Real-world recordings captured in natural spaces with consumer-grade devices typically contain a wide variety of noise, reverberation, and equalization distortion. Yet many applications would benefit from clean, high-quality recordings. Researchers have developed a variety of methods to reduce noise [ephraim1984speech, scalart1996speech], reduce reverberation [naylor2010speech, kinoshita2013reverb], correct equalization [germain2016equalization], or enhance speech for downstream tasks such as speech recognition [donahue2018exploring]. However the combined problem of denoising, dereverberation and equalization matching is not sufficiently addressed. The goal of this paper is to enhance inexpensive real-world recorded speech to sound like professional studio-quality recordings for single-channel audio recordings.
Traditional signal processing methods, such as Wiener filtering [scalart1996speech], weighted linear prediction error [nakatani2010speech] and non-negative matrix factorization [duan2012speech, kagami2018joint]
, operate in the time-frequency domain utilizing prior knowledge of the spectral structure of speech. They generalize well across environmental conditions, but offer only modest reduction in noise and reverberation. Modern approaches use machine learning to model the mapping from noisy reverberant signal to clean signal and afford substantially improved performance over traditional methods. Methods based on spectra transform the spectrogram of a distorted input signal to match that of a target clean signal by estimating either a direct non-linear mapping from input to target[han2015learning, xu2015regression], or a mask over the input [williamson2017speech, mack2018single]. They require ISTFT or other methods to obtain waveform from predictions, which often produce audible artifacts due to missing or mismatching phase.
Recent advances in neural network architectures enable mapping directly over the waveform, despite the dual challenges of high resolution coupled with dense temporal structure at many scales. WaveNet[van2016wavenet] and its feed-forward variants for speech enhancement [rethage2018WaveNet, su2019perceptually] leverage dilated convolution to enable a large receptive field while retaining a relatively small number of parameters.
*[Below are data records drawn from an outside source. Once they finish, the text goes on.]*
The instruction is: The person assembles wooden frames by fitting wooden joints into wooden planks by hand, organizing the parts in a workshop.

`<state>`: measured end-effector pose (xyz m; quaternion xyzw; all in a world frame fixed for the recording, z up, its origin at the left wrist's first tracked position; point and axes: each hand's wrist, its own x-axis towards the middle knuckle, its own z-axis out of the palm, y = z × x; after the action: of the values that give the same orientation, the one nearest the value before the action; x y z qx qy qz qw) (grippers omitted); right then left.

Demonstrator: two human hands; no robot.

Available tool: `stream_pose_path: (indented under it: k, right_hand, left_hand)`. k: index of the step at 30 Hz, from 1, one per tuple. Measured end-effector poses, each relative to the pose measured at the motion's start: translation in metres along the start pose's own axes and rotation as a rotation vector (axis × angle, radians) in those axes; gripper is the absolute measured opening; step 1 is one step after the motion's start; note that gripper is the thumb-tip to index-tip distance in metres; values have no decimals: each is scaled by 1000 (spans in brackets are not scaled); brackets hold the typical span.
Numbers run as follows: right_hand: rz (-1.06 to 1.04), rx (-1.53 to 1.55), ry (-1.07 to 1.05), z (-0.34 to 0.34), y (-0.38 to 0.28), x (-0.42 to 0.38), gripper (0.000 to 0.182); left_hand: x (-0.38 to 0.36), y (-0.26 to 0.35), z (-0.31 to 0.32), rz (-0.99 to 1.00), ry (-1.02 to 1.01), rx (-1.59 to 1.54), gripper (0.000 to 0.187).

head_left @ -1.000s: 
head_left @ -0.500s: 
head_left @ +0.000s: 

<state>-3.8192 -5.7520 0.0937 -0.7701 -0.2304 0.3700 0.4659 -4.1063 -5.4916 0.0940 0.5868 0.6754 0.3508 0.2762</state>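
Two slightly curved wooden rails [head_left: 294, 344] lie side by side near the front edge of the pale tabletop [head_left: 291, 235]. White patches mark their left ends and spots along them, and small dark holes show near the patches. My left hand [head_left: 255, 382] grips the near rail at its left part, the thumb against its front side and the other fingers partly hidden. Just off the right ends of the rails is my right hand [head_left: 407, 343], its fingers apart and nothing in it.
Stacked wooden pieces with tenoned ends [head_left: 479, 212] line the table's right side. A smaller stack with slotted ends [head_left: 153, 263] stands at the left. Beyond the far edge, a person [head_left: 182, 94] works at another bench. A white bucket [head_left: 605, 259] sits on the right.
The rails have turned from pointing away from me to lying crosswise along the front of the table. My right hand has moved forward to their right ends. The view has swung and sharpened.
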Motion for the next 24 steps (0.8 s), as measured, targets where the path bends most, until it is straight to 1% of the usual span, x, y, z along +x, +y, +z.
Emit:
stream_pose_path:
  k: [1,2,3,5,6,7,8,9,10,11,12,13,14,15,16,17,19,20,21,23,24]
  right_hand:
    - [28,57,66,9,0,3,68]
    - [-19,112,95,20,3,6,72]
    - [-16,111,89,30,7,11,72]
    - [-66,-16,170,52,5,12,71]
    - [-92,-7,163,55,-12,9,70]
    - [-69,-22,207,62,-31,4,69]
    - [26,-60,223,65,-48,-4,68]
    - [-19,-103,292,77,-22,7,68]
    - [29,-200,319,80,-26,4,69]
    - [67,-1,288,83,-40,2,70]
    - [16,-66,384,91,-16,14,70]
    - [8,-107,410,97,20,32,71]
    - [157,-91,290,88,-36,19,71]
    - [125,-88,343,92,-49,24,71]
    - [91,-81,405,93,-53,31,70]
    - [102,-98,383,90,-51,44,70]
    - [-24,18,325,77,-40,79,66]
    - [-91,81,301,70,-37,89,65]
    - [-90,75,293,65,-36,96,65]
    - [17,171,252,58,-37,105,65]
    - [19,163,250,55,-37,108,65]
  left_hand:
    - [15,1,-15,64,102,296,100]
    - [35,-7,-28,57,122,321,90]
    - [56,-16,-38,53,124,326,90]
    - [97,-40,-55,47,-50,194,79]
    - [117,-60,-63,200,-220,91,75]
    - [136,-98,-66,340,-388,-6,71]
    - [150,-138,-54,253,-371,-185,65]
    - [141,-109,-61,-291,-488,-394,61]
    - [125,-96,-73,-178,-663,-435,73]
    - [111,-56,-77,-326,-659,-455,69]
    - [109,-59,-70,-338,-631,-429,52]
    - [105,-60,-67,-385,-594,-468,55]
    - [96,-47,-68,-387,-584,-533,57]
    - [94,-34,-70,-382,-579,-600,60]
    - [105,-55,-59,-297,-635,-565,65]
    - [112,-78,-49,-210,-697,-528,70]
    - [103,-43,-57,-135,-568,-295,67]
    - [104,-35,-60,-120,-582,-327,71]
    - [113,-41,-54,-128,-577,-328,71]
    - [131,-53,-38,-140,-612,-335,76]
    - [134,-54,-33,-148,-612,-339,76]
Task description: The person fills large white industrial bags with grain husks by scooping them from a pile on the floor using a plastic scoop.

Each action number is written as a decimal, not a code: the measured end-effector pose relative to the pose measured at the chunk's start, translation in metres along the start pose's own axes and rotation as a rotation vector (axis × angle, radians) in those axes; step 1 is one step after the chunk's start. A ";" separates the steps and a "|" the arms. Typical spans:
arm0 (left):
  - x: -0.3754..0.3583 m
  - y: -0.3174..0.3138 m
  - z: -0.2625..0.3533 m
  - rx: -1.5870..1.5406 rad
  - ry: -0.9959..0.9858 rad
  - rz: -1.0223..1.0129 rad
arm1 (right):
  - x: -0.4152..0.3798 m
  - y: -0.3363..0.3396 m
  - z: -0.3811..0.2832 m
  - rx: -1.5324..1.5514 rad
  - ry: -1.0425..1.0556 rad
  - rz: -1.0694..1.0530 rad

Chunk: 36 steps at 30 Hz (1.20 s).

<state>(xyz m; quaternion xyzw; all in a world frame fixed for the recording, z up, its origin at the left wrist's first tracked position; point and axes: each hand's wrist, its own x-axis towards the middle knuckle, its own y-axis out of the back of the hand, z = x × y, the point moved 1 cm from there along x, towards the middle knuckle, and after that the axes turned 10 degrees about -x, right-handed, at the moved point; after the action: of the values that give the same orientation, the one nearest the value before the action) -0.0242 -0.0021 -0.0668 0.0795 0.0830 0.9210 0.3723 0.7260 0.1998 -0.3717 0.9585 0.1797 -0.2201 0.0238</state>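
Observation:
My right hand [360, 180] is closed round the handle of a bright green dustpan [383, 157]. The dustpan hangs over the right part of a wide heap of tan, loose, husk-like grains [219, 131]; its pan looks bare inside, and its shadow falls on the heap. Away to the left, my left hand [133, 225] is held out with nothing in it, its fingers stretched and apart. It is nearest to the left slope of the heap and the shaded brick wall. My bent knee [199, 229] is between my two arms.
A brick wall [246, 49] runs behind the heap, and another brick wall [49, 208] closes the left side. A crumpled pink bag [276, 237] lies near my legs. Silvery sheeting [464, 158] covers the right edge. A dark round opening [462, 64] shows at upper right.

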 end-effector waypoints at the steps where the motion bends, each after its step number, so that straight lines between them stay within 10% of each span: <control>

Wave-U-Net [stoller2018wave] adapts the U-Net structure to the time domain to combine features at different time scales for speech separation and enhancement tasks [macartney2018improved, giri2019attention]. Waveform-based methods tend to produce fewer phase-induced artifacts but have distortions of their own. Our experiments also find them sensitive to training data and difficult to generalize to unfamiliar noises and reverberation.
Generative adversarial networks (GANs) improve authenticity of synthesized audio by incorporating an adversarial loss from a discriminator [binkowski2019high, kumar2019melgan]. The discriminator learns to identify whether a given audio example is real or fake, so as to encourage the generator to better approximate the distribution of real data. While researchers have explored GANs on spectral features [donahue2018exploring, fu2019metricgan], SEGAN [pascual2017segan] and following works [phan2020improving, pascual2019towards] show early success of GAN operated on waveform for speech enhancement. They reduce artifacts over other waveform-based networks, but each has its own unique artifact that becomes more noticeable for more distorted input.
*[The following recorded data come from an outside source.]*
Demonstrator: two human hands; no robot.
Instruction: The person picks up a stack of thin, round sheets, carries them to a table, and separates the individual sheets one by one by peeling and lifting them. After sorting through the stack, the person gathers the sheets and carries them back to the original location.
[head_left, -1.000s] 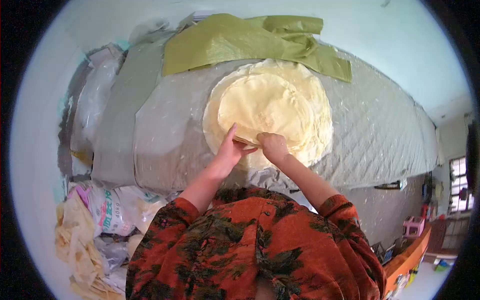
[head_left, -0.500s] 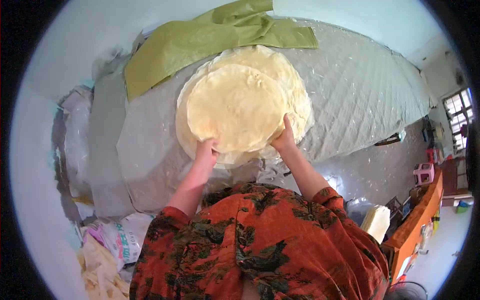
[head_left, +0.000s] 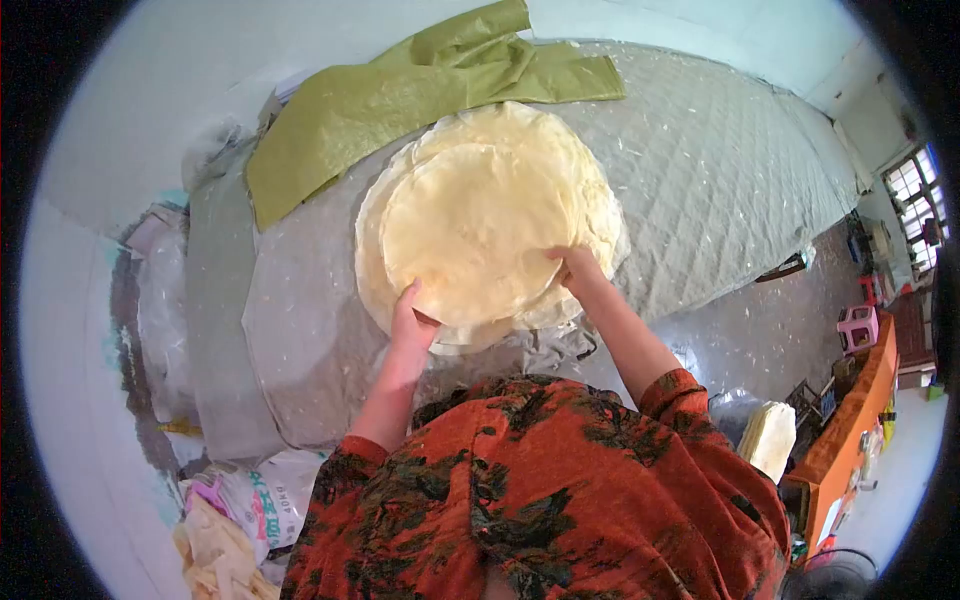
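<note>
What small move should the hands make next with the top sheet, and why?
Probably lift the top sheet clear of the stack. The left hand and right hand both grip its near edge, and it sits offset from the sheets beneath.

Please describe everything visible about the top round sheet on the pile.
The top round sheet is thin, pale yellow and dough-like, faintly mottled. It lies flat on a pile of wider sheets on the grey quilted cover. The left hand touches its near edge, the right hand its right edge.
</note>
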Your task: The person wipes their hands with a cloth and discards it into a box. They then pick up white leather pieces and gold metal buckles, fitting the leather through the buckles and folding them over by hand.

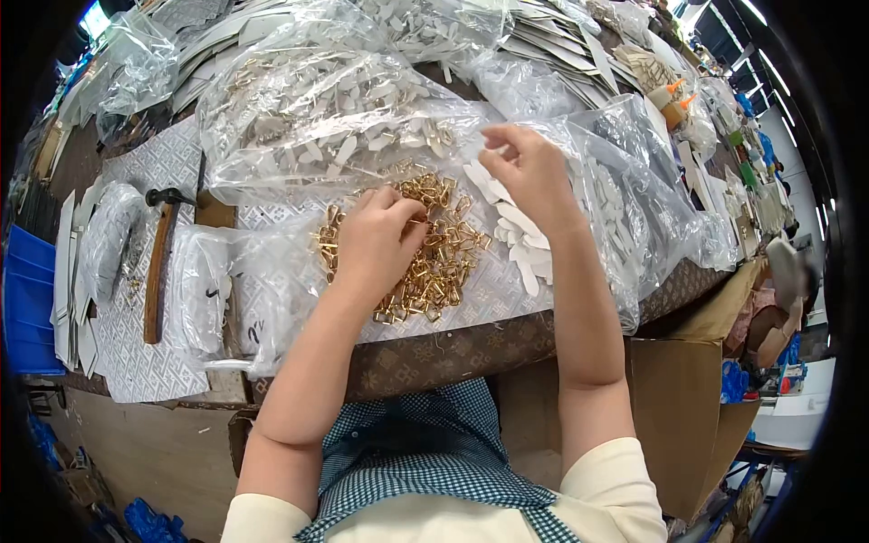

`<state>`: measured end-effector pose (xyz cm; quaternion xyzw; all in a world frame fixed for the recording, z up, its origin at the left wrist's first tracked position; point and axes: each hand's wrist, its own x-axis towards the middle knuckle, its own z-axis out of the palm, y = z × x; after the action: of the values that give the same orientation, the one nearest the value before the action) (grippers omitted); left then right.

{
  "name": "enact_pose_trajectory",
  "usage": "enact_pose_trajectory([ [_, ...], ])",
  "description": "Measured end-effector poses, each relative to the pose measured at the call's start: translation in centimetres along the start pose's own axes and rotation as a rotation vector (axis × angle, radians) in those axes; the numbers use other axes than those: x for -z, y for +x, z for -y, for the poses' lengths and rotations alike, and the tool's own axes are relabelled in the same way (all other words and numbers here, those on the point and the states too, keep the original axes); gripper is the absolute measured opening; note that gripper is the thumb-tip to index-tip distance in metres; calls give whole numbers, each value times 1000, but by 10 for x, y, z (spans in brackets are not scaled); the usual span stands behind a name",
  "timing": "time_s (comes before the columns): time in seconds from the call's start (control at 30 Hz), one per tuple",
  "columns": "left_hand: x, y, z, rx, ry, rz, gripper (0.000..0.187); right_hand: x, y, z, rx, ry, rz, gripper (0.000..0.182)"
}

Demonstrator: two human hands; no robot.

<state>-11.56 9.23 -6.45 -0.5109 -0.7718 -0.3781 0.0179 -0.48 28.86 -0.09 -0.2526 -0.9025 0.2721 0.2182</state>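
My left hand (pixel 380 237) rests on the pile of gold metal buckles (pixel 439 262), fingers bent together; what they hold, if anything, is hidden. Raised above the plastic at the right, my right hand (pixel 523 167) has its thumb and index finger curled toward each other, and nothing can be made out at their tips. White strap pieces (pixel 520 237) lie just below it, to the right of the buckles. Behind the pile, a clear bag (pixel 317 118) holds many white pieces with metal parts.
A hammer (pixel 159 262) lies at the left, beside a plastic-wrapped bundle (pixel 201 290). Far left stands a blue bin (pixel 29 303). More clear plastic (pixel 634 199) covers white pieces at the right, above a cardboard box (pixel 674 407). Another person (pixel 769 317) is at the far right.
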Motion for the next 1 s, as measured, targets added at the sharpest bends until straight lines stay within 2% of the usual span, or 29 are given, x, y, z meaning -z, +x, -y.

Since human hearing is sensitive to incoherence in the signal induced by artifact, it is necessary to model human perception and use it as optimization objectives. MetricGAN [fu2019metricgan] and QualityNet [fu2019learning] directly optimize over differentiable approximations of objective metrics such as PESQ and STOI; they help to reduce the artifacts but not significantly, as the metrics correlate poorly with human perception at short distances. As another way to model perceptual similarity, deep feature loss utilizes feature maps learnt for recognition tasks (which can be viewed as machine perception) to approximate human perception for other tasks, for example denoising [germain2019speech]. However, this approach relies on a fixed feature space learned via a task unrelated to denoising, and thus can under-perform in subsequent application scenarios with differing sound statistics.
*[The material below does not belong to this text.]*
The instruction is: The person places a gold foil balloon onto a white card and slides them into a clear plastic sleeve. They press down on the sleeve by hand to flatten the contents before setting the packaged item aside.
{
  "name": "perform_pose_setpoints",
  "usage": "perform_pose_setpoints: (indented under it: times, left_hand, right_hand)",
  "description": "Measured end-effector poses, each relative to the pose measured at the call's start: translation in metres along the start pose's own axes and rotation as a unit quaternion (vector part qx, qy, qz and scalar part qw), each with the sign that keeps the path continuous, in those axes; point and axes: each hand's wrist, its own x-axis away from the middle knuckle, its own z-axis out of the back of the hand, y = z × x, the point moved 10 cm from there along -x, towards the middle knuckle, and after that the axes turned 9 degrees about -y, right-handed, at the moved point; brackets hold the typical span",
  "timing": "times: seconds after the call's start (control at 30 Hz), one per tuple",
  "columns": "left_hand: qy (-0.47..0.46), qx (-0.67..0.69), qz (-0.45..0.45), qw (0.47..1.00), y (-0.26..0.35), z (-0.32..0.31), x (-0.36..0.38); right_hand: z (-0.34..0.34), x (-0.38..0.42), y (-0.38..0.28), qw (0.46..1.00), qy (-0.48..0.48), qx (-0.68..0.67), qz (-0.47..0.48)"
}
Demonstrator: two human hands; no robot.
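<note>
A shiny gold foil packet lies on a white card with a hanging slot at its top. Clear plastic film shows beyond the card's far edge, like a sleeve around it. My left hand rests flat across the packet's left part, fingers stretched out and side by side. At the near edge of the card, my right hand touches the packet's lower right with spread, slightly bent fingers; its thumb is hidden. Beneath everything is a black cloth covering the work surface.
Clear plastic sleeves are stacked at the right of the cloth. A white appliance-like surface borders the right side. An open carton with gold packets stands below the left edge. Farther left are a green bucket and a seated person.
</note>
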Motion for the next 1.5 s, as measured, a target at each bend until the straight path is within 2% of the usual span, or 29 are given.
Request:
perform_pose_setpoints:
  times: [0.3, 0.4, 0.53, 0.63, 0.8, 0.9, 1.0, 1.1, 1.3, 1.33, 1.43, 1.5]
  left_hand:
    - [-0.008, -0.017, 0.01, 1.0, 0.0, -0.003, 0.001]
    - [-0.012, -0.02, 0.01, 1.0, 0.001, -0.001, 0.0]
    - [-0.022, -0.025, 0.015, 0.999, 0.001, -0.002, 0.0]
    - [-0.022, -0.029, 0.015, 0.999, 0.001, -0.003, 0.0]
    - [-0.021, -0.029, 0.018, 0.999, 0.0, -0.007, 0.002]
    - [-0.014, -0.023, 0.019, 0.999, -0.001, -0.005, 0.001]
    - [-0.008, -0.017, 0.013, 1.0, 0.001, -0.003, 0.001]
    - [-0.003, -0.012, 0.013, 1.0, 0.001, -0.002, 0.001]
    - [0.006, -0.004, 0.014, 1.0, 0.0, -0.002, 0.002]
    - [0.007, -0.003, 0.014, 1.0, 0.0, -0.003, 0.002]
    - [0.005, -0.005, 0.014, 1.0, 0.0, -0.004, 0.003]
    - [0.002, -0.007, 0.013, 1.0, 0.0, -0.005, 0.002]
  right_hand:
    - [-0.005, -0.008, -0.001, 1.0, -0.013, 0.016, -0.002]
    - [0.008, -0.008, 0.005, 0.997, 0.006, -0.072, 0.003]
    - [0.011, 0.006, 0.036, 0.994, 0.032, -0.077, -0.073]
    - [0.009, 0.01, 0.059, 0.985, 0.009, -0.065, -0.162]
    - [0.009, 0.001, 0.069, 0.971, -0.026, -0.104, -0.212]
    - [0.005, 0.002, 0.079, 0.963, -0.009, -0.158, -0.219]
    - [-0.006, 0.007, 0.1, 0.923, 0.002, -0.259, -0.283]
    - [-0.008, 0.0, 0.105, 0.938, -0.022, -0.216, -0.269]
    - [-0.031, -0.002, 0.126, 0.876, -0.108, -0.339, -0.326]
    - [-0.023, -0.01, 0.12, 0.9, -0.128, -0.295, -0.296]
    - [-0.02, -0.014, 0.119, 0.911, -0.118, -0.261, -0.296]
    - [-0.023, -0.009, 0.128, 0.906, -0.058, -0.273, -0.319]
Given the shortcomings of the above methods, we propose HiFi-GAN that combines an end-to-end feed-forward WaveNet architecture with the idea of deep feature matching in adversarial training, operated on both the time domain and the time-frequency domain. We use a set of discriminators on the waveform sampled at different rates, as well as a discriminator on the mel-spectrogram. These discriminators jointly evaluate several aspects of the generated audio, thus improving its perceived quality. The deep feature matching losses can dynamically adapt to the task based on the feature maps of the discriminators, stabilize GAN training and hence enhance discrimination capability. In summary, our main contributions are: (1) a generic high-fidelity speech enhancement method for noise, reverberation and distortion that generalizes to new speakers, new speech content and new environments; (2) an adversarial training procedure using multi-scale multi-domain discriminators together with their deep feature matching losses in application to speech enhancement; and (3) objective and subjective evaluations on both the generic speech enhancement task and the benchmark denoising task, demonstrating that our approach significantly outperforms the state-of-the-art baseline methods.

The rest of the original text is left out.